Climate change and questions for tomorrow: bringing together researchers and schoolchildren
21 July 2016, by Franziska Neigenfind
Photo: NAT/Jann Wilken
On Tuesday, 600 children from 40 of Hamburg’s schools attended the first-ever “Student Congress on Climate, Energy & Sustainability.” They were joined at the event by 20 climate researchers, who gave talks and workshops on research, new energies, and adaptation.
On Tuesday, 600 children from 40 of Hamburg’s schools attended the first-ever “Student Congress on Climate, Energy & Sustainability.” They were joined at the event by 20 climate researchers, who gave talks and workshops on research, new energies, and adaptation.
“I was very pleasantly surprised to hear there would be a student climate congress, and it was a distinct pleasure to give the opening address,” said physicist and economist Hermann Held from Universität Hamburg’s Center for Earth System Research and Sustainability (CEN). “Supplying young people with interdisciplinary information on climate-related issues gives them the tools they need to make better decisions in and for the future – especially when it comes to deciding on policy.”
The CEN and the Cluster of Excellence for climate research CliSAP provided ten further speakers for the event. The geographer Janpeter Schilling presented fieldwork from Kenya illustrating how climate change is exacerbating conflict potentials, while the oceanographer Johanna Baehr explained how ocean currents can shape the global climate.
SICSS students Maike Scheffold and Felix Schreyer, Janpeter Schilling (CEN), Heinke Schlünzen (CEN) and visiting schoolchildren (clockwise from top left) (Pictures: NAT/Jan Wilken).
After lunch break, the schoolchildren had the opportunity to tour the German Climate Computing Center, and to attend their choice of workshops. With the help of the visiting students, Maike Scheffold and Felix Schreyer from CliSAP’s SICSS graduate school staged a mock Climate Change Conference. Since both of the young researchers had attended the latest Climate Change Conference in Paris, they were in an ideal position to share an authentic picture of what international climate negotiations look like.

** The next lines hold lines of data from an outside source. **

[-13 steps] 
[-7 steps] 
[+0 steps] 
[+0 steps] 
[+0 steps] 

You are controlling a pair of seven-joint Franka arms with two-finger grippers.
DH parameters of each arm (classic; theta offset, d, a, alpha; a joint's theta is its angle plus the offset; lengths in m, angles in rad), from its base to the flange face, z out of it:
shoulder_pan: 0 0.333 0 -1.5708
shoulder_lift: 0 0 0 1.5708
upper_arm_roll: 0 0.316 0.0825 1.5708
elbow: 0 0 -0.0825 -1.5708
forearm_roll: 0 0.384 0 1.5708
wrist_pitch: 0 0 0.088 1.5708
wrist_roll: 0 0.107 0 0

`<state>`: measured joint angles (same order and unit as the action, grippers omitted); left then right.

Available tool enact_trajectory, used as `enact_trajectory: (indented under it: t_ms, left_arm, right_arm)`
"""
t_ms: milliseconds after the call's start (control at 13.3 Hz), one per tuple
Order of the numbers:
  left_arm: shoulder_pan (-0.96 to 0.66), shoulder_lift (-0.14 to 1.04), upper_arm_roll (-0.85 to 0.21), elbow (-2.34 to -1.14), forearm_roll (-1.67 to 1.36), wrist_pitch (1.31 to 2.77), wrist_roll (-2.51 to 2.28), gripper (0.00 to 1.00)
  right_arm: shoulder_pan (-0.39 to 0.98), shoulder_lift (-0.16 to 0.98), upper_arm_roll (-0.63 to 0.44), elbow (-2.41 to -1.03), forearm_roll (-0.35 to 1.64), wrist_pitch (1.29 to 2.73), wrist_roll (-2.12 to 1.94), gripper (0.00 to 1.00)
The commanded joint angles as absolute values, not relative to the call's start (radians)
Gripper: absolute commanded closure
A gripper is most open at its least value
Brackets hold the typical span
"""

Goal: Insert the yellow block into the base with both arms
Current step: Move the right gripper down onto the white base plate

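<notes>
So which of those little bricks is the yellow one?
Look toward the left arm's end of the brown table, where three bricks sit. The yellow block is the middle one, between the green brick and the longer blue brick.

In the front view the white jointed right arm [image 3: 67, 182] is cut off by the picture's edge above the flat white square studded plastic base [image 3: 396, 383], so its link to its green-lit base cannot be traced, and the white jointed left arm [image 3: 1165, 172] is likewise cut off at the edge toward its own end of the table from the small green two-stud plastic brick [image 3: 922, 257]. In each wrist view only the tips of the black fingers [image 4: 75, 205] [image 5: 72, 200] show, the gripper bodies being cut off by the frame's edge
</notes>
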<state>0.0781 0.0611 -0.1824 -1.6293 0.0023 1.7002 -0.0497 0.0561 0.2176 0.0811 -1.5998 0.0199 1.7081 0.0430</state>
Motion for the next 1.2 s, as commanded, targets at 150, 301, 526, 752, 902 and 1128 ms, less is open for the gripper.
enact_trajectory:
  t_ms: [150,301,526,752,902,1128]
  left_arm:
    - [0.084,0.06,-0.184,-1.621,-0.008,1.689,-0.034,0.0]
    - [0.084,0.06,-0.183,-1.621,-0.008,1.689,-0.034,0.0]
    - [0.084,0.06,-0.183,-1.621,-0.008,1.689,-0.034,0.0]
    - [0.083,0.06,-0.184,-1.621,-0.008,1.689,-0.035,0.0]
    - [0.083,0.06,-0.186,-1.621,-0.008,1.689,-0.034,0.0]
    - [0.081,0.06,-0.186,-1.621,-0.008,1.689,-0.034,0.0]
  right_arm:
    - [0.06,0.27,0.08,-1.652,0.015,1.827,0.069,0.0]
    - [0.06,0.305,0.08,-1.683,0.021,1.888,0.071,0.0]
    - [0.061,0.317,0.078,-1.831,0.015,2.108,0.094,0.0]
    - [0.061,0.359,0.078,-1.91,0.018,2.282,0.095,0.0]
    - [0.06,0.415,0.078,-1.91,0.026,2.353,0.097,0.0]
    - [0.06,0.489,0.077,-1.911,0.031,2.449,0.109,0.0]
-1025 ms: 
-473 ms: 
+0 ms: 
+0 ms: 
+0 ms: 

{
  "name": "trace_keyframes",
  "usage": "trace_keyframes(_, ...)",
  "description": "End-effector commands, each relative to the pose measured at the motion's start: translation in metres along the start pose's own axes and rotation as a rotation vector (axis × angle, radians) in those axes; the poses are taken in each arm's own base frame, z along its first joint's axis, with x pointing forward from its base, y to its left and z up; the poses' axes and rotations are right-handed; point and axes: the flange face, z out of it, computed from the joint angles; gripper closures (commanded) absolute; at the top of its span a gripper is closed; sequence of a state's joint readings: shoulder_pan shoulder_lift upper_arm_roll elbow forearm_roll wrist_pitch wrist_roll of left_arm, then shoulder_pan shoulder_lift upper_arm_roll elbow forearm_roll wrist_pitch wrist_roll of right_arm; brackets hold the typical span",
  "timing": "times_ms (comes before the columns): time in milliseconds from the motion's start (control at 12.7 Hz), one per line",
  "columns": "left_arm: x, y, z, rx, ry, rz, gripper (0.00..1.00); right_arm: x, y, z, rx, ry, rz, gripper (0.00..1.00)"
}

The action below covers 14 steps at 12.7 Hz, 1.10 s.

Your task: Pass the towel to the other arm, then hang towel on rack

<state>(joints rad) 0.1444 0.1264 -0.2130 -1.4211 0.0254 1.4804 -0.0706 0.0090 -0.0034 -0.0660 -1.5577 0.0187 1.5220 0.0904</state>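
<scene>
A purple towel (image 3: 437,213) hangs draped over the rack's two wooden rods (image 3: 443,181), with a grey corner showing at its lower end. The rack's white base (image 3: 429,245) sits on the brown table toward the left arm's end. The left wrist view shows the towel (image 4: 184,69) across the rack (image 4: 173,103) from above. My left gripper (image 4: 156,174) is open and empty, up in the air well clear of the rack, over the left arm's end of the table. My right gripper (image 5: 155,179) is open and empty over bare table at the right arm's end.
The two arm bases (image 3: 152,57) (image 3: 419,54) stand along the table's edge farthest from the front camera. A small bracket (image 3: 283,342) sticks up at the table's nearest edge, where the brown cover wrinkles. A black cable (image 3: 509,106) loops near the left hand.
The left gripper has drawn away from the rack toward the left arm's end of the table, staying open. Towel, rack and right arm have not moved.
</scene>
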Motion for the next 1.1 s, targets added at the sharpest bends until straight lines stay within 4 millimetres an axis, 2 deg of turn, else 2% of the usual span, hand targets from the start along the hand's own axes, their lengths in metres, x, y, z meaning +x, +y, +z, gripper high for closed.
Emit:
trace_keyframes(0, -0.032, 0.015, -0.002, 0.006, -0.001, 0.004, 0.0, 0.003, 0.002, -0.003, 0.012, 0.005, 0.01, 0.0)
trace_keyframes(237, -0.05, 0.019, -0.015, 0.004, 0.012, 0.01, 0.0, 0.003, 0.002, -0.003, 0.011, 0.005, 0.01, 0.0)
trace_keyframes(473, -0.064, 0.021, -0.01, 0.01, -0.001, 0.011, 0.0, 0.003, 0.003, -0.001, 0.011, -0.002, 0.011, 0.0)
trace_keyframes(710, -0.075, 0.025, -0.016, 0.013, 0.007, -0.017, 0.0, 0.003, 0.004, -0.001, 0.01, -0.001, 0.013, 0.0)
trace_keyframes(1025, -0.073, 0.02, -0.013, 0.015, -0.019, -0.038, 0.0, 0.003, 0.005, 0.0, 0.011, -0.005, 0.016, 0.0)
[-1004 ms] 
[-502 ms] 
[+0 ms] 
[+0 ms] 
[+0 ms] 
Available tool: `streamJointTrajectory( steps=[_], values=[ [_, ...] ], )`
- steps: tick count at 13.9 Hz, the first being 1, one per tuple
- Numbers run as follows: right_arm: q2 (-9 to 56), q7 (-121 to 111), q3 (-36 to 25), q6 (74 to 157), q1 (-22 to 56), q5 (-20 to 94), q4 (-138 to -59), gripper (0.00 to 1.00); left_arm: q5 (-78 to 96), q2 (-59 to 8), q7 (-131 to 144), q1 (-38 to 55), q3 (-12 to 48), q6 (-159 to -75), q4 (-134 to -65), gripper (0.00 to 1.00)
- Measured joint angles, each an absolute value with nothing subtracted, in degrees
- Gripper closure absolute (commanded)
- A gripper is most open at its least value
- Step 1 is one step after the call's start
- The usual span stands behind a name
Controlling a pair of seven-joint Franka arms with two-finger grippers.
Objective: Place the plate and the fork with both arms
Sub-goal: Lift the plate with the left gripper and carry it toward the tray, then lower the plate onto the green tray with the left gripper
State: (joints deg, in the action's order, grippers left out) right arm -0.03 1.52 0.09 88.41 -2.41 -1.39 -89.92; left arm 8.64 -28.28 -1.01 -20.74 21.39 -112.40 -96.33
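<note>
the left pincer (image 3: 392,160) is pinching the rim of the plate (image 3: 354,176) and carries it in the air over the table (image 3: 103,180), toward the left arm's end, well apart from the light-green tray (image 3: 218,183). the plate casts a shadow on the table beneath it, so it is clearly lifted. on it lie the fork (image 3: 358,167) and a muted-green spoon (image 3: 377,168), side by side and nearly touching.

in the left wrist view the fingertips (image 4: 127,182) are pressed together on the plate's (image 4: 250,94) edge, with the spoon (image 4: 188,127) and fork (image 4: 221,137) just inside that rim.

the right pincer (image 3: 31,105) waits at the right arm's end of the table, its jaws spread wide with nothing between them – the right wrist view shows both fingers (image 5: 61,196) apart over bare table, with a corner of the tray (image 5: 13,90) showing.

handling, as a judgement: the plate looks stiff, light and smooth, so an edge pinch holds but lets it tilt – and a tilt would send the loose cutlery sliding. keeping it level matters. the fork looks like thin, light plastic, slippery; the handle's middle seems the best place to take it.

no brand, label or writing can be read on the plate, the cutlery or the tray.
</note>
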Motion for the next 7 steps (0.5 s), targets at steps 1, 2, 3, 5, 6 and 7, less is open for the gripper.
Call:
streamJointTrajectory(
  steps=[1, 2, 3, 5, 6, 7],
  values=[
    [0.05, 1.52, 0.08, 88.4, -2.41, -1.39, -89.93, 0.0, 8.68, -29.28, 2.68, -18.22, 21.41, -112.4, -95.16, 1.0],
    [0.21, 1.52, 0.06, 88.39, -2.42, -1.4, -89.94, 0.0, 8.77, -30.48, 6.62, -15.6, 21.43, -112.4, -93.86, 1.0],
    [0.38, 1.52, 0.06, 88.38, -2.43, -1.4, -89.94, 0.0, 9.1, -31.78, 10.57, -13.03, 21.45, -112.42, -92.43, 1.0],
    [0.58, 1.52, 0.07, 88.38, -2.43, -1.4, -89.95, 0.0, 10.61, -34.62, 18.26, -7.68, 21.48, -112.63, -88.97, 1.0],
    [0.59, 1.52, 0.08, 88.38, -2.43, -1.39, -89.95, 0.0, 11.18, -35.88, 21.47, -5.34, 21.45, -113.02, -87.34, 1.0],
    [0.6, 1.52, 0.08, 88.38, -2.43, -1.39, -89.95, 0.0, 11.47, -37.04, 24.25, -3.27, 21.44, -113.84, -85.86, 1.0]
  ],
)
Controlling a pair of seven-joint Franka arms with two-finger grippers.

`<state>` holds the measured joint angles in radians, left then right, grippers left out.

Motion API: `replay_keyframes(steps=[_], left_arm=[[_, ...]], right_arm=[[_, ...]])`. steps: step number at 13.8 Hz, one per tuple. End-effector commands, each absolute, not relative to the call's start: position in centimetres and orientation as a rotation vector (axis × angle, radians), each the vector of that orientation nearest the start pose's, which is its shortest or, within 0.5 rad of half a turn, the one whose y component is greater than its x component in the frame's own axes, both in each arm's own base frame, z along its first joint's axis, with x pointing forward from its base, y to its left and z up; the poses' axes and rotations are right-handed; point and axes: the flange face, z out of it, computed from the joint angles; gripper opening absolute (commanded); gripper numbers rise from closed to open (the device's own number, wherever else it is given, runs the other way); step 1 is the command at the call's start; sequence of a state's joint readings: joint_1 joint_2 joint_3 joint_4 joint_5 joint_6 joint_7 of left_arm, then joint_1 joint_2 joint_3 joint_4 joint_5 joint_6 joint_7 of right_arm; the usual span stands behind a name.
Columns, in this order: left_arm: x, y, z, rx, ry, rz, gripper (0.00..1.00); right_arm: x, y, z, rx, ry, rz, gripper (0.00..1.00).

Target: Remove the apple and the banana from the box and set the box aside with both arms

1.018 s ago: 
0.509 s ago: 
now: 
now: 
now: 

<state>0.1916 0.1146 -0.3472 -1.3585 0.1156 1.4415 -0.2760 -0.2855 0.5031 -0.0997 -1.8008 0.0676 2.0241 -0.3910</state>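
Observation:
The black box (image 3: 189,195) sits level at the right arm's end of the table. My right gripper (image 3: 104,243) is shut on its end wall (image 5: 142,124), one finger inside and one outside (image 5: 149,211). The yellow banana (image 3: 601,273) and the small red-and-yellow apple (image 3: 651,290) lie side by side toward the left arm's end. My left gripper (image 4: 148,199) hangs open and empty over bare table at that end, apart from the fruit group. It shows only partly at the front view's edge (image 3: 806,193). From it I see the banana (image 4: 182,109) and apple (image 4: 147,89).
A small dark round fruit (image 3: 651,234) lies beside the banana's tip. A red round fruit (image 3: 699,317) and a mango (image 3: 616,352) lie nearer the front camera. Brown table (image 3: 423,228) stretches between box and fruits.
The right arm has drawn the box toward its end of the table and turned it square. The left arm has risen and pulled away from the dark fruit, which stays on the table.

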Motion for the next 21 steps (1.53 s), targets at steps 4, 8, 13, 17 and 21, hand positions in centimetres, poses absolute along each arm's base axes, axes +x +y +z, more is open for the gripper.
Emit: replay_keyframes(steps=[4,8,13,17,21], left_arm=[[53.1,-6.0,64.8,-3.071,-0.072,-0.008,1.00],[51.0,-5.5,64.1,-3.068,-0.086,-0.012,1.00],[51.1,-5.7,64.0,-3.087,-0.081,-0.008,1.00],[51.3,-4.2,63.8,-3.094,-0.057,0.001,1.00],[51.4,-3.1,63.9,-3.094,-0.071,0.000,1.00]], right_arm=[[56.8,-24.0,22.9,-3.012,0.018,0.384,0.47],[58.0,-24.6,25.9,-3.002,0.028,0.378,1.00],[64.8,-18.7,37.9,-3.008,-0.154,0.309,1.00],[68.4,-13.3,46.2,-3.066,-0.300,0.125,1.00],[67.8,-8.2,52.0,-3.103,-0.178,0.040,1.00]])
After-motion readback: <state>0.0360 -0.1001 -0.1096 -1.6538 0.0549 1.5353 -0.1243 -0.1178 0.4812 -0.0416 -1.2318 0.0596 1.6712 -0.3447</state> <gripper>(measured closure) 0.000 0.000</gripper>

Rounding out the event, Hermann Held, his CEN colleague Heinke Schlünzen and two further podium speakers addressed questions concerning regional climate change. Under the motto “Hamburg, what next?,” Held invited all citizens to get more actively involved in climate-related issues.
The Student Congress is part of a joint strategy to engage young people launched by the CEN, the Cluster of Excellence CliSAP, and the Initiative for Natural Sciences & Engineering (NAT). Guided by the motto “Climate Change – Prevention or Adaptation?” the participating bodies, working closely together with the NAT’s student council, planned and coordinated the first climate congress for schoolchildren in Hamburg, which was held at Hamburg University of Technology (TUHH).